Overall, our conversation ended with there are other ways to annotate in general, and if it is group writing there are other tools for students to work together.
without vandalizing an author’s work on the web (updated)
Our conversation moved to wiki, and this post had begun as a post where I wanted to revisit FedWiki. In the early Beta of Reclaim Cloud I saw some chat on the community forums about possibly getting FedWiki working on the service. This can be done via Docker Engine as you can see here, and spinning it up works so nicely. Big shout out to Katie Hartraft for this great tutorial on connecting Reclaim Cloud environments to a Reclaim Hosted domain. One thing I noticed since I had been following Jim’s advice of Turn off the Cloud Lights is that if you turn the lights on, it takes a few minutes to get access to the panel you need to bind the environment and DNS.
Once I got it up and running, I started playing around with it trying to remember what I had learned when I was enrolled in The Happening II: Teaching Machines. That is the short course where FedWiki burrowed into my brain. In the words of Mike Caulfield’s video title: Federated Wiki is Hard to Learn, Easy to Use.
As someone taking a program in UX/UI, this intro video by Mike is mindblowing. He’s not kidding, it is hard to learn, but once you get in the flow of it, it is pretty simple. I recall having to look up a lot of markdown tutorials as well when I was in the course.
A better explanation and demo of Federated Wiki
Mike Caulfield made a number for videos for The Happening I & II. The following video does a really good job of showing FedWiki along with an explanation of the layers of use and interesting aspects to it. One big takeaway is that it is different from apps like Evernote etc. because you move from capturing knowledge to connecting it. While I was engaged in The Happening, I focused mostly on FedWiki as a way to do collaborative writing, but the idea here to use FedWiki for personal notetaking is an interesting one.

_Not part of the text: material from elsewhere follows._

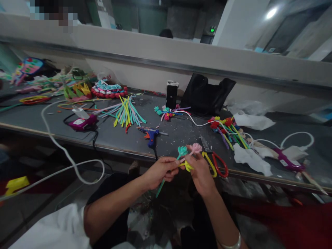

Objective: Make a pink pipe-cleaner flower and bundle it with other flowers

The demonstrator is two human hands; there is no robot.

The final thing I’ll say here is that what makes FedWiki different from other writing tools, even from other Wikis, is that it can act as a divergent tool as opposed to a convergent one. On “normal” wikis each page slowly tends towards consensus. GDocs, same thing. Because FedWiki can break out ideas and create a bunch of different nodes and connections to those nodes there is more opportunity to have ideas spin off and grow into something new and unique. Unlike with comments or annotations, the node is copied and edited. Then when you search for the title you can actually see all of the different versions and takes. All the little squares show you how many have actually written on that specific topic. Mike refers to it as “taking a walk through the neighbourhood” which I quite liked. You get to see all the houses, lane sheds, and garages pop up. Sometimes they look the same, sometimes quite different.